Tuesday, 10 September 2019

Photochromic Glass


Photochromic glass is glass that changes color when exposed to radiation. For example, spectacles with glasses, which darken when illuminated, and again become colorless in the absence of intense illumination, are now widespread. Such glasses are used to protect highly glazed buildings from the sun and to maintain constant illumination of rooms, as well as in transport.
 
Photochromic Lenses for Glasses
Photochromic Lenses for Glasses
Photochromic glasses contain B2O3 boron oxide and the light-sensitive component is AgCl silver chloride in the presence of copper (I) Cu2O oxide. When lighting, the process occurs:


AgCl + [hν (light)] → Ag0 + Cl0

The release of atomic silver leads to darkening of the glass. In the dark, the reaction proceeds in the opposite direction. Copper oxide (I) plays the role of a kind of catalyst.

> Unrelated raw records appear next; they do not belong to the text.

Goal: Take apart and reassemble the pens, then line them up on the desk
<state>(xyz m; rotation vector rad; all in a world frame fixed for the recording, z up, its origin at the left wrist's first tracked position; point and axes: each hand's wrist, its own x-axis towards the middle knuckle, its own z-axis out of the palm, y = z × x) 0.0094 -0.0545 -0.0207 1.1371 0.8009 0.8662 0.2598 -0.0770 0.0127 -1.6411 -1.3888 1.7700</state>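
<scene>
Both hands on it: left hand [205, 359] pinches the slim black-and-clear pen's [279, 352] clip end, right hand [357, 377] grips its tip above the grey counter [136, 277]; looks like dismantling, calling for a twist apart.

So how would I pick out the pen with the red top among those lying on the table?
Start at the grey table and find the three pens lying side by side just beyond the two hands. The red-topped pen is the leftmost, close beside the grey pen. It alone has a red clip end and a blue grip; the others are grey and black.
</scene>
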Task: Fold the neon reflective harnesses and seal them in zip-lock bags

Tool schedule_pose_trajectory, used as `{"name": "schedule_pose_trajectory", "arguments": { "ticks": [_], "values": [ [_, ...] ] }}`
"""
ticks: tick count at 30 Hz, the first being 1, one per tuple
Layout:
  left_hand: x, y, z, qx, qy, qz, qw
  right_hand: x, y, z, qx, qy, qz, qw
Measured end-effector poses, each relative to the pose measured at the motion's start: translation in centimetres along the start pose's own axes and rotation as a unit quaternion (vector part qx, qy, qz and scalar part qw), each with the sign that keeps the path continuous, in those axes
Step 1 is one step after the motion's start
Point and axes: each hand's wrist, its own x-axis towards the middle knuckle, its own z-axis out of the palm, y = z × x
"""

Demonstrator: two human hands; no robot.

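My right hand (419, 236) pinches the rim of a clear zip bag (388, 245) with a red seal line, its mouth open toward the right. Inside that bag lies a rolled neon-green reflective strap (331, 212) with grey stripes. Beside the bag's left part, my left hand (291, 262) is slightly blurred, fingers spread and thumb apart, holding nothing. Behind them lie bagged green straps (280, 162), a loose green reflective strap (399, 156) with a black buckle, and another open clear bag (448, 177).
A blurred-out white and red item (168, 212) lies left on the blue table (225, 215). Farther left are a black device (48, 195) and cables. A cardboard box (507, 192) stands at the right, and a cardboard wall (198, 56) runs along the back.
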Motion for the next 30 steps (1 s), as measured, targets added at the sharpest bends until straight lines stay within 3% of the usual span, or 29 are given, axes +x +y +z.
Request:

Smart (Electrochromic) Glass
Smart (Electrochromic) Glass
With intense irradiation of glass (including laboratory) with γ-rays, neutrons, and to a lesser extent α- and β-rays, glass also stains (most often in dark and black colors). This is due to a change in the structure of glass and the formation of ions, which play the role of “color centers”. When the glass is heated to temperatures close to the softening temperature, the color disappears. Sometimes such glasses are used as dosimeters of large doses of radiation.